There are two main types of strokes – ischemic and hemorrhagic. Ischemic stroke, which accounts for approximately 80% of all strokes, occurs when a blood clot obstructs a vessel, cutting off the flow of oxygenated blood to a section or sections of the brain or other organs. Hemorrhagic stroke occurs when a blood vessel ruptures, allowing blood to flow into surrounding tissue, compressing nearby vessels and depriving surrounding tissue of oxygen.

The team’s efforts will be conducted in two phases, each lasting approximately two years. In phase one, Dr. Liu will design and implement a near-infrared (NIR) imaging system suitable for the dynamic imaging of cerebral concentrations of oxygenated hemoglobin (HbO) and total hemoglobin (HbT), while Drs. Su, Shan, and Klibanov will develop a fast, globally convergent reconstruction (GCR) algorithm for the 3-D images of vascular contents and oxygenation based on the NIR measurements.

In phase two, using the newly developed NIR imager and advanced image reconstruction algorithm, Dr. Liu will work with Drs. Simpkins and Yang from UNTHSC to conduct in vivo studies using animal models to determine the effect of anti-stroke drugs on microvasculature dysfunction in the cerebral ischemia.
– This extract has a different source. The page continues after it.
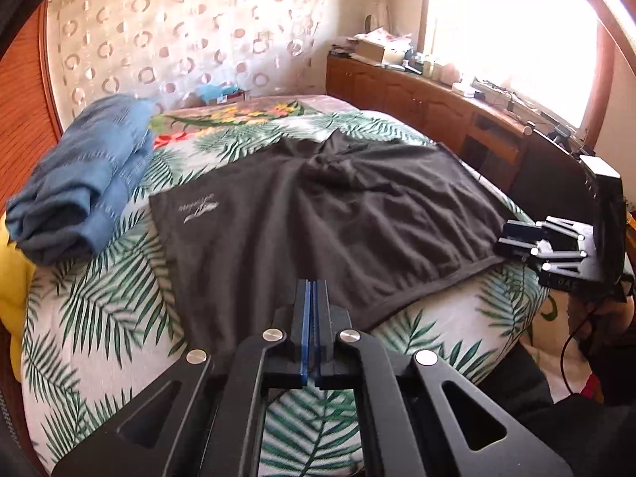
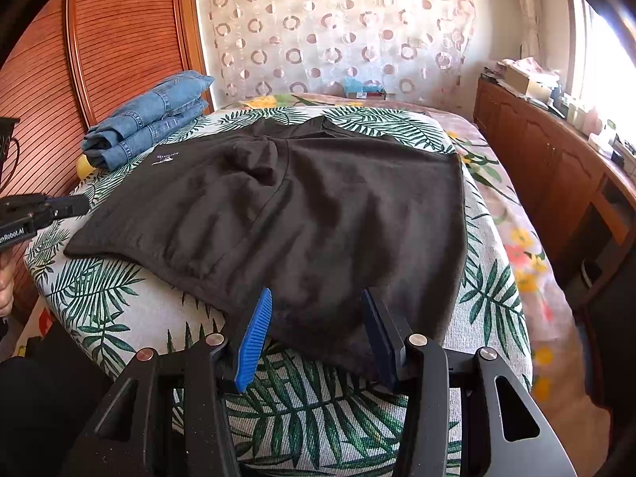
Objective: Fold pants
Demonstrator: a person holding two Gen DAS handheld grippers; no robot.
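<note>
Dark grey shorts (image 1: 318, 206) lie spread flat on the leaf-print cushion (image 1: 99, 318), with a small white logo at the left leg. They also show in the right wrist view (image 2: 310, 214). My left gripper (image 1: 313, 290) is shut and empty, its blue pads pressed together just above the near hem. My right gripper (image 2: 316, 306) is open, its fingers hovering over the near edge of the shorts. The right gripper also shows at the right edge of the left wrist view (image 1: 512, 238), and the left gripper at the left edge of the right wrist view (image 2: 75, 204).
Folded blue jeans (image 1: 79, 190) lie at the cushion's far left (image 2: 151, 119). A floral bedspread (image 2: 516, 218) lies to the right. A wooden cabinet (image 1: 429, 99) with clutter runs under the window. A wooden slatted door (image 2: 79, 59) stands at the left.
</note>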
Following these studies, the team will implement an integrated, user-friendly platform/ environment for users in academic and medical communities for the sharing of both their 3-D GCR algorithm for NIR tomographic imaging and their data-intensive NIR spectroscopic readings.

“This is truly a multi-disciplinary, multi-institutional research development, and my collaborators and I are highly encouraged by the support,” said an enthusiastic Dr. Liu. “The NIH recognizes that we are addressing important healthcare issues and procedures. Moreover, the imaging techniques we develop through this anti-stroke project can be applied to more general investigations/testing for new therapeutic drugs for other medical conditions, such as forms of cancer or neurological disorders.”